TASK TO CARRY OUT:
The data must be copied over exactly and in full.

RECORDED INFORMATION:
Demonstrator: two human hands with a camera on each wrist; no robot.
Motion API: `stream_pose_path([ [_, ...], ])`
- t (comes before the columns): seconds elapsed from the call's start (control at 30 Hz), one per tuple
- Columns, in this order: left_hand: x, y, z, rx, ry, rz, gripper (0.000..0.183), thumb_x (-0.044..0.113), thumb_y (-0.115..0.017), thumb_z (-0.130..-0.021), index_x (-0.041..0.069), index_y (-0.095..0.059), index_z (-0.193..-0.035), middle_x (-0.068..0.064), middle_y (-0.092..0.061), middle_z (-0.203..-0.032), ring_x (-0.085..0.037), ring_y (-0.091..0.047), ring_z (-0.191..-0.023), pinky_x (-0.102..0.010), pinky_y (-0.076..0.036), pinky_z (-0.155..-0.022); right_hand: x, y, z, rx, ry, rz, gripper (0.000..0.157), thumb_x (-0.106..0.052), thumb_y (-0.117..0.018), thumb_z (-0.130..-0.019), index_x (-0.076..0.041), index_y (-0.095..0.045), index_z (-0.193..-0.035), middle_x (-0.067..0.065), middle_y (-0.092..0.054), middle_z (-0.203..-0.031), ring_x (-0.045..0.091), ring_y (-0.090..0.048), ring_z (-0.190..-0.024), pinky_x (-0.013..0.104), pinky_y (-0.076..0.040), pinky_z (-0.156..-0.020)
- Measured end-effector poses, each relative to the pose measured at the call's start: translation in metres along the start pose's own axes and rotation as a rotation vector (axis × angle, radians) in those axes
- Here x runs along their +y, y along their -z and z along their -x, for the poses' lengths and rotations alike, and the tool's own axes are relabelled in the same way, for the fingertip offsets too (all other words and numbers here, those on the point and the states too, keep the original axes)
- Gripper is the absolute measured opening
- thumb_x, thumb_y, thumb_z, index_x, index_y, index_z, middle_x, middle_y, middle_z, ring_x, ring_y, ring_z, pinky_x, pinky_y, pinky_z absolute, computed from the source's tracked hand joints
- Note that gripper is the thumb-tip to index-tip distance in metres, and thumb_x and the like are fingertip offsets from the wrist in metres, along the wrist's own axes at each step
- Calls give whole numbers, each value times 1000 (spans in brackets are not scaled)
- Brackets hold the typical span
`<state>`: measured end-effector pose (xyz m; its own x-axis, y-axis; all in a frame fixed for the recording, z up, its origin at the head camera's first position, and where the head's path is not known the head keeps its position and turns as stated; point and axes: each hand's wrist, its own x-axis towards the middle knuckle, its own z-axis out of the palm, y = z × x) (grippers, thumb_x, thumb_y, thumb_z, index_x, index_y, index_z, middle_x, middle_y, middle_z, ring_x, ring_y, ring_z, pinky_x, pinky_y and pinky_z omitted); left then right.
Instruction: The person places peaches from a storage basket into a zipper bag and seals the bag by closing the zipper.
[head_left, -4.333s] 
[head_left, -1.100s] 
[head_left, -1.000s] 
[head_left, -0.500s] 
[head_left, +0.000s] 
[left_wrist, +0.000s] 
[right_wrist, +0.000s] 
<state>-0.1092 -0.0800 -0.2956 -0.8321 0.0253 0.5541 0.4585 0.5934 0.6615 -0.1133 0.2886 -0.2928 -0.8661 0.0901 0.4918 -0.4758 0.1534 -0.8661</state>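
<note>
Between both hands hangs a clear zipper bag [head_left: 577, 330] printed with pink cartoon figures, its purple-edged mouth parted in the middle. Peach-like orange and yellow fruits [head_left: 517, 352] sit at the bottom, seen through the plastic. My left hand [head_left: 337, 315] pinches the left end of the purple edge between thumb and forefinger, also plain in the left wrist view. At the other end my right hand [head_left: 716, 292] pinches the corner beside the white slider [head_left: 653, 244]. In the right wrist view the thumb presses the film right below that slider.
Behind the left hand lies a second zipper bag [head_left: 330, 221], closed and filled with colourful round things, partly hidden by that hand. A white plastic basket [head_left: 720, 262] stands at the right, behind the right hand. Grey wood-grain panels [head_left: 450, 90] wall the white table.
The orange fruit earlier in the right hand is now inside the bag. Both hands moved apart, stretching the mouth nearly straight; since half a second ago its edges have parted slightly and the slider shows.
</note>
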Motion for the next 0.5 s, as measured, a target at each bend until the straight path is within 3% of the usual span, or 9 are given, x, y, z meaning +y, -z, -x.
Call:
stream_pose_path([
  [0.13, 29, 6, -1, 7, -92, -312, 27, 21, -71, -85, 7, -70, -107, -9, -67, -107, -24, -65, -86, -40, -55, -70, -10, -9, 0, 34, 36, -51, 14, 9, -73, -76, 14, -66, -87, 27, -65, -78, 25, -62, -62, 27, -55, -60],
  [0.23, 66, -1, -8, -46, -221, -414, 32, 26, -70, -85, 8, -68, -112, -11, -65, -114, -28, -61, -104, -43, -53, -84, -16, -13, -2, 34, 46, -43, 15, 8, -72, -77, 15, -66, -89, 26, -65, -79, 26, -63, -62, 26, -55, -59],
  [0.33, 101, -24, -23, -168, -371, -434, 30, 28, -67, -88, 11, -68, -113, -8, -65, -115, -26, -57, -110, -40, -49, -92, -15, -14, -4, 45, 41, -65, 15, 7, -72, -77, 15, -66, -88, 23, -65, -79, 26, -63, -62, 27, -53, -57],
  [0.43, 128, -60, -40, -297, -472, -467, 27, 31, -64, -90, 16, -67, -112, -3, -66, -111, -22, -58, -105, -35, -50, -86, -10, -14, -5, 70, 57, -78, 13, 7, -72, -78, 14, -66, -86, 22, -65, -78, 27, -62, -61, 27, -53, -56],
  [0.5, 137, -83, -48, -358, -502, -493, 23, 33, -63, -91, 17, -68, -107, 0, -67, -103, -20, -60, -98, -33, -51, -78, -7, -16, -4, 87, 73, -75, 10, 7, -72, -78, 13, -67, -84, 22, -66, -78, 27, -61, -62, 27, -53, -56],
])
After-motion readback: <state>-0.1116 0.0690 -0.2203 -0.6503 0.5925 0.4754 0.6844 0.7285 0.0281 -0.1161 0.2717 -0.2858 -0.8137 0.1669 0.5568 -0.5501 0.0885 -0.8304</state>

YOUR SOLUTION:
Demonstrator: two human hands with a camera on each wrist; no robot.
Motion API: `stream_pose_path([ [_, ...], ])`
- t (comes before the columns): seconds elapsed from the call's start (control at 30 Hz), one per tuple
- Columns, in this order: left_hand: x, y, z, rx, ry, rz, gripper (0.000..0.183), thumb_x (-0.044..0.113), thumb_y (-0.115..0.017), thumb_z (-0.130..-0.021), index_x (-0.041..0.069), index_y (-0.095..0.059), index_z (-0.193..-0.035), middle_x (-0.068..0.064), middle_y (-0.092..0.061), middle_z (-0.203..-0.032), ring_x (-0.085..0.037), ring_y (-0.091..0.047), ring_z (-0.191..-0.023), pinky_x (-0.102..0.010), pinky_y (-0.076..0.036), pinky_z (-0.155..-0.022); right_hand: x, y, z, rx, ry, rz, gripper (0.000..0.157), thumb_x (-0.106..0.052), thumb_y (-0.117..0.018), thumb_z (-0.130..-0.019), index_x (-0.076..0.041), index_y (-0.095..0.045), index_z (-0.193..-0.035), middle_x (-0.067..0.065), middle_y (-0.092..0.054), middle_z (-0.203..-0.031), ring_x (-0.045..0.091), ring_y (-0.090..0.048), ring_z (-0.190..-0.024), pinky_x (-0.013..0.104), pinky_y (-0.076..0.040), pinky_z (-0.156..-0.020)
- Measured end-effector poses, each relative to the pose measured at the call's start: translation in metres along the start pose's own axes and rotation as a rotation vector (axis × angle, radians) in those axes
- Here x runs along their +y, y along their -z and z along their -x, for the poses' lengths and rotations alike, and the tool's own axes are relabelled in the same way, for the fingertip offsets too (all other words and numbers here, those on the point and the states too, keep the original axes)
- Gripper is the absolute measured opening
- thumb_x, thumb_y, thumb_z, index_x, index_y, index_z, middle_x, middle_y, middle_z, ring_x, ring_y, ring_z, pinky_x, pinky_y, pinky_z absolute, computed from the source's tracked hand joints
- Note that gripper is the thumb-tip to index-tip distance in metres, and thumb_x and the like are fingertip offsets from the wrist in metres, along the wrist's own axes at each step
- Calls give whole numbers, each value times 1000 (spans in brackets are not scaled)
- Brackets hold the typical span
`<state>`: measured end-effector pose (xyz m; its own x-axis, y-axis; all in a frame fixed for the recording, z up, its origin at the head camera's first position, and where the head's path is not known the head keeps its position and turns as stated; point and axes: each hand's wrist, its own x-axis towards the middle knuckle, its own z-axis out of the palm, y = z × x) (grippers, thumb_x, thumb_y, thumb_z, index_x, index_y, index_z, middle_x, middle_y, middle_z, ring_x, ring_y, ring_z, pinky_x, pinky_y and pinky_z omitted); left then right.
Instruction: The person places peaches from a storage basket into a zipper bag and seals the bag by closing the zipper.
[head_left, -4.333s] 
[head_left, -1.100s] 
[head_left, -1.000s] 
[head_left, -0.500s] 
[head_left, +0.000s] 
[left_wrist, +0.000s] 
[right_wrist, +0.000s] 
<state>-0.1092 -0.0800 -0.2956 -0.8321 0.0253 0.5541 0.4585 0.5934 0.6615 -0.1133 0.2886 -0.2928 -0.8661 0.0901 0.4918 -0.4758 0.1534 -0.8661</state>
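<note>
Between both hands hangs a clear zipper bag [head_left: 577, 330] printed with pink cartoon figures, its purple-edged mouth parted in the middle. Peach-like orange and yellow fruits [head_left: 517, 352] sit at the bottom, seen through the plastic. My left hand [head_left: 337, 315] pinches the left end of the purple edge between thumb and forefinger, also plain in the left wrist view. At the other end my right hand [head_left: 716, 292] pinches the corner beside the white slider [head_left: 653, 244]. In the right wrist view the thumb presses the film right below that slider.
Behind the left hand lies a second zipper bag [head_left: 330, 221], closed and filled with colourful round things, partly hidden by that hand. A white plastic basket [head_left: 720, 262] stands at the right, behind the right hand. Grey wood-grain panels [head_left: 450, 90] wall the white table.
The orange fruit earlier in the right hand is now inside the bag. Both hands moved apart, stretching the mouth nearly straight; since half a second ago its edges have parted slightly and the slider shows.
</note>
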Motion for the next 0.5 s, as measured, a target at each bend until the straight path is within 3% of the usual span, or 9 are given, x, y, z meaning +y, -z, -x.
Call:
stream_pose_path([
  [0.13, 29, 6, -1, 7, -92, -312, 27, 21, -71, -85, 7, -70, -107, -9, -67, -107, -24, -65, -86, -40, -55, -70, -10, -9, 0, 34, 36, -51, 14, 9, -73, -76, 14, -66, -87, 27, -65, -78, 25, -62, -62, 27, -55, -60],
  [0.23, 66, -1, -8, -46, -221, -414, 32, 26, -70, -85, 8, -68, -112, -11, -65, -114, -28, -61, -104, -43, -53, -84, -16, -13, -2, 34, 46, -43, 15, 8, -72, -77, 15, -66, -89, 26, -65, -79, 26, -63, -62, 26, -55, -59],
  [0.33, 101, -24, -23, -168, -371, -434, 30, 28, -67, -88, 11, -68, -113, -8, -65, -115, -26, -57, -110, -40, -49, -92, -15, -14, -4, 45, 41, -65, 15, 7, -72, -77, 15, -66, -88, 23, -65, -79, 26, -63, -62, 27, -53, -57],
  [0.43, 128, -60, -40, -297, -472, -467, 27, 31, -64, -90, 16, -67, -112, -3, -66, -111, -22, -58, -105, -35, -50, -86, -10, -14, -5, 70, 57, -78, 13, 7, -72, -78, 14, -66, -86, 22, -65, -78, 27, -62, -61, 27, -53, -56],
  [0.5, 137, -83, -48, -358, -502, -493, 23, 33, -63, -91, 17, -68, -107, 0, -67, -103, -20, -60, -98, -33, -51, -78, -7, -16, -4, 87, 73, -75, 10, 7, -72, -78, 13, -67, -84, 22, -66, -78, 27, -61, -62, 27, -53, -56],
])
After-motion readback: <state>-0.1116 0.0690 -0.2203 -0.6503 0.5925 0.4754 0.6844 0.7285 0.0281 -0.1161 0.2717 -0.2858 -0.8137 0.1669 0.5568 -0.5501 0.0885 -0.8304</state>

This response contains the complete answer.